Posted by: nedrichards | March 25, 2008 at 02:11 PM
Note the Content Transformation Task Force within the W3C is working on such a guidelines document. To "jointly agree" unfortunately takes time, no matter how easy the guidelines may be... So, that's still work in progress, the guidelines document is a draft:
http://www.w3.org/2005/MWI/BPWG/Group/TaskForces/CT/editors-drafts/Guidelines/latest
Some of these ideas are already part of it ("Cache-Control: no-transform", the use of the link element). Using a list of domain prefixes and the like seems more to me like things the transcoding proxy should have in mind, as opposed to rules it must obey. Any comments/new ideas welcome!

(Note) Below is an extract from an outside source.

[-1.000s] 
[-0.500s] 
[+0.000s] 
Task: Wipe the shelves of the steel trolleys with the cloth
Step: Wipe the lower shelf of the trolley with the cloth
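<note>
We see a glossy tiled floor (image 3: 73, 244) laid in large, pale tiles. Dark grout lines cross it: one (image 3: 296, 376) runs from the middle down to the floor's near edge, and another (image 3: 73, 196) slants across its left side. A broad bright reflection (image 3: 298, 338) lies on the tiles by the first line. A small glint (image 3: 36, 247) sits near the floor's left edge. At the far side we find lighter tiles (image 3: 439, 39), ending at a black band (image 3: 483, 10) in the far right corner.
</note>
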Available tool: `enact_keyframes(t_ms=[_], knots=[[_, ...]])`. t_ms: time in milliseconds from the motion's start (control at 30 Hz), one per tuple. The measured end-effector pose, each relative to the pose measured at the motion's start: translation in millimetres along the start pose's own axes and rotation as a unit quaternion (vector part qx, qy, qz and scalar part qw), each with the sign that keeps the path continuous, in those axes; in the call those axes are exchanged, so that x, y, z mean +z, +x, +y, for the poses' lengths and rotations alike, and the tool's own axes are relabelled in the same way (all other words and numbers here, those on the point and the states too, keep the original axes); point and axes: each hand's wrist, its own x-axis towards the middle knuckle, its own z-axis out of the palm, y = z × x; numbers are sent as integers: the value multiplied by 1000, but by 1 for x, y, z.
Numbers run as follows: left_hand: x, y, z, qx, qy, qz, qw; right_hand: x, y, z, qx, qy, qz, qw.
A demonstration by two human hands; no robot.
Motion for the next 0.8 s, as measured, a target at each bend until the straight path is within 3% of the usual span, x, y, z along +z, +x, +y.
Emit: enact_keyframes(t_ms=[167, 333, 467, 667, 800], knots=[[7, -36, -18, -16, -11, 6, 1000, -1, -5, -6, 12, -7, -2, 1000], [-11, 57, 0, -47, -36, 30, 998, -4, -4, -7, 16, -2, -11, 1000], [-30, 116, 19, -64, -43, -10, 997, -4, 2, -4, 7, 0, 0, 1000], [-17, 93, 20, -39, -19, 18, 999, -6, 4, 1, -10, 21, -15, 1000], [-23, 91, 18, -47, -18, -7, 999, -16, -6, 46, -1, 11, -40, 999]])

(My initial small comment turned into a small post on the topic:
http://www.w3.org/blog/MWITeam/2008/03/25/content_transformation_guidelines )
Posted by: Francois Daoust | March 25, 2008 at 02:57 PM
Francois, the content transformation guidelines tell a transcoder to respect the "no-transform" header, but they tell nothing about the fact that the User-Agent should not be changed, which is really the number one problem with those transcoders.
I authorize W3C to use information find in their manifesto for its Content Transformation group in order to make your work relevant for the developer community.